Essa racionalidade neoliberal, aplicada ao sistema penal, aposta na eficiência, na responsabilização individual e na gestão de riscos como eixos centrais, deslocando o foco do Estado social para o Estado penal. O resultado é a ampliação de prisões provisórias, o aumento de penas e a restrição de benefícios, medidas que incidem de forma seletiva sobre populações já marginalizadas. Para a criminologia do conflito, trata-se de uma estratégia de controle social que legitima a segregação, ao mesmo tempo em que exporta e reproduz modelos punitivos consolidados no Norte global.

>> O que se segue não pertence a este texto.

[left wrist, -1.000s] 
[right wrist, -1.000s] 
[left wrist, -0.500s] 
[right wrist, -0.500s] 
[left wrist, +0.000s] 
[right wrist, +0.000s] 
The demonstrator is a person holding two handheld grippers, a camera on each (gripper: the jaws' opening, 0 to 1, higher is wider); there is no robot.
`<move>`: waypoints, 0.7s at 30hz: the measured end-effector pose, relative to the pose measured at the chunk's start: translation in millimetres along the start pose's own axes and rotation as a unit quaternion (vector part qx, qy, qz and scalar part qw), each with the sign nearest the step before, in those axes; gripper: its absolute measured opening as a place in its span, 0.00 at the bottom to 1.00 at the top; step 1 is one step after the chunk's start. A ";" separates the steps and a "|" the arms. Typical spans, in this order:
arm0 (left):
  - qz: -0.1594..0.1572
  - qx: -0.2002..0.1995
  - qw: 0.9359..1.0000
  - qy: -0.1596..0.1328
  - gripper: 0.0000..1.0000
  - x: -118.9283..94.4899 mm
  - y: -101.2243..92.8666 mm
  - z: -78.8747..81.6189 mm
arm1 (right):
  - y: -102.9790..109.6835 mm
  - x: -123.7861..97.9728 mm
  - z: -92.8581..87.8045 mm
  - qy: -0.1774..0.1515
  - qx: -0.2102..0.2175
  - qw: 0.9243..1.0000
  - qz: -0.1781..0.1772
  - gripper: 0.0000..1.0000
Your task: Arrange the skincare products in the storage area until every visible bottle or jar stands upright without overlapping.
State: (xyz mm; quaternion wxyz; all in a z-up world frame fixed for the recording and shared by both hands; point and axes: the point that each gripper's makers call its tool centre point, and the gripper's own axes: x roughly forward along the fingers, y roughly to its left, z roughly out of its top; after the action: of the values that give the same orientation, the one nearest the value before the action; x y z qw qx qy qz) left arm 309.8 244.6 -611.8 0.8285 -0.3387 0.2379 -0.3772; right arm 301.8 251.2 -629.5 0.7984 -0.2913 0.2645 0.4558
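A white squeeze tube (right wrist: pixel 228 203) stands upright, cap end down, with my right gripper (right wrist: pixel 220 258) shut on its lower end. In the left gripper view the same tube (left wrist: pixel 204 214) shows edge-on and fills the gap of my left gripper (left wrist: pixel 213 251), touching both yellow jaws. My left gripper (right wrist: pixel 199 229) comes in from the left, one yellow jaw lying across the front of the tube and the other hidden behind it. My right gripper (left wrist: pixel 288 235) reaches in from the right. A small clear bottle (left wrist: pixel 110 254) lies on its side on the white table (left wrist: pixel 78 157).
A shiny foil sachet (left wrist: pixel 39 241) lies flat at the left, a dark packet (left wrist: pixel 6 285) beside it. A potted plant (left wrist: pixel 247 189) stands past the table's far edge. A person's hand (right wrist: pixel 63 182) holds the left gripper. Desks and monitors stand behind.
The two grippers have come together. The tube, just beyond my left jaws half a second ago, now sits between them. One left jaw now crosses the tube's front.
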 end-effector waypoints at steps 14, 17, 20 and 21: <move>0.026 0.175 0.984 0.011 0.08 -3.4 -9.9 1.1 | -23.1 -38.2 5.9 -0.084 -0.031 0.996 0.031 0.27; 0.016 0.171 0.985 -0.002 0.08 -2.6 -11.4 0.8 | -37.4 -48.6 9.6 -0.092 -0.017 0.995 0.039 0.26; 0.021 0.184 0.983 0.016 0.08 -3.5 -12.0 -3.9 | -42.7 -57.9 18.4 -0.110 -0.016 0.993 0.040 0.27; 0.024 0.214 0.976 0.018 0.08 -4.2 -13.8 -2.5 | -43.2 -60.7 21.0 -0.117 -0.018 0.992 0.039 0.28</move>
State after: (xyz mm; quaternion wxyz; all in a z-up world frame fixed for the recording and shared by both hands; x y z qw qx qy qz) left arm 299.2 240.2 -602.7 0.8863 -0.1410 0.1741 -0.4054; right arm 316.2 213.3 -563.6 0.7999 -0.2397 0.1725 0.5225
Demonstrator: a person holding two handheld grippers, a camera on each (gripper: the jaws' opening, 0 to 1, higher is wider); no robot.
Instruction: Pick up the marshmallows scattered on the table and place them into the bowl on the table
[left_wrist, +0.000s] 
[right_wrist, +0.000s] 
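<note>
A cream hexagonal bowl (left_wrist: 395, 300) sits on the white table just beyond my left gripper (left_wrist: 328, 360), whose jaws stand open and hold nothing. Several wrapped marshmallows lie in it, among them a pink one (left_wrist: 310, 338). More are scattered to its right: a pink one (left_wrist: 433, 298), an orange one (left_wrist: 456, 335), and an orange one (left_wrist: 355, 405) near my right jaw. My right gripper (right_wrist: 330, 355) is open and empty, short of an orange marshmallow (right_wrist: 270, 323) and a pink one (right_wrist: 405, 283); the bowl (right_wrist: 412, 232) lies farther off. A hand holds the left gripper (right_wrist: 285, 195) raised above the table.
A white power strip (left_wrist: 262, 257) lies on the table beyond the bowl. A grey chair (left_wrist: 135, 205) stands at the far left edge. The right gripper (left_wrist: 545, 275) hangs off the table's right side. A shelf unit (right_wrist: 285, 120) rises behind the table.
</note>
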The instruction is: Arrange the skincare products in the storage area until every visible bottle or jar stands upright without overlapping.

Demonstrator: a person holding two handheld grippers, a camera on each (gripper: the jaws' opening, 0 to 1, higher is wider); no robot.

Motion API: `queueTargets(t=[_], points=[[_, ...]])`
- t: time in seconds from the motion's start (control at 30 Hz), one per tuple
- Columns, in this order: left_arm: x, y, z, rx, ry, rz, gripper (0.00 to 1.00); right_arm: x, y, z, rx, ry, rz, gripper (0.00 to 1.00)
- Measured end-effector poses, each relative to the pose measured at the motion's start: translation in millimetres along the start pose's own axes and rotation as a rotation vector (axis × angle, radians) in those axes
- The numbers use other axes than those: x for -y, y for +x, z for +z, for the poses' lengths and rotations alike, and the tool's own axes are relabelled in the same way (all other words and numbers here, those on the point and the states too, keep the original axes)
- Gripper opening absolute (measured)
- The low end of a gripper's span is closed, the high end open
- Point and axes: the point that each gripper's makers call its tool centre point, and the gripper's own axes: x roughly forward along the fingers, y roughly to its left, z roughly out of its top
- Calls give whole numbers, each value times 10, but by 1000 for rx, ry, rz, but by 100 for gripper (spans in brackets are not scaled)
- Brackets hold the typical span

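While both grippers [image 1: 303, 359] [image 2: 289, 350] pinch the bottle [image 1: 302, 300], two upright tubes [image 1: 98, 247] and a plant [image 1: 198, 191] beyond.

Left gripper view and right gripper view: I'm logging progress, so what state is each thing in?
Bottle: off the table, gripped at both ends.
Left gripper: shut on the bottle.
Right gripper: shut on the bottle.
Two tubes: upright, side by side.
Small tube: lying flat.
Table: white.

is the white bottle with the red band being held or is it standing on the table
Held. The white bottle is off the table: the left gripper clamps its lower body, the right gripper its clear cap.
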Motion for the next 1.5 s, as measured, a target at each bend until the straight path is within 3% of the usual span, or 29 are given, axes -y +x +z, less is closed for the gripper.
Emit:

Nesse movimento, destacam-se como marcos de expansão do encarceramento no Brasil a edição de leis voltadas ao combate ao crime organizado e ao narcotráfico. A Lei de Drogas (Lei 11.343/2006), por exemplo, intensificou o aprisionamento, sobretudo por tráfico, impactando jovens e pessoas de baixa renda. Já a Lei de Organizações Criminosas (Lei 12.850/2013) consolidou instrumentos de persecução e ampliou a capacidade estatal de repressão estruturada. Sob a lente do conflito, essas normas funcionam como engrenagens de um projeto punitivo que eleva a população carcerária e reafirma hierarquias sociais, em sintonia com a racionalidade neoliberal que prioriza a contenção penal em lugar de políticas inclusivas.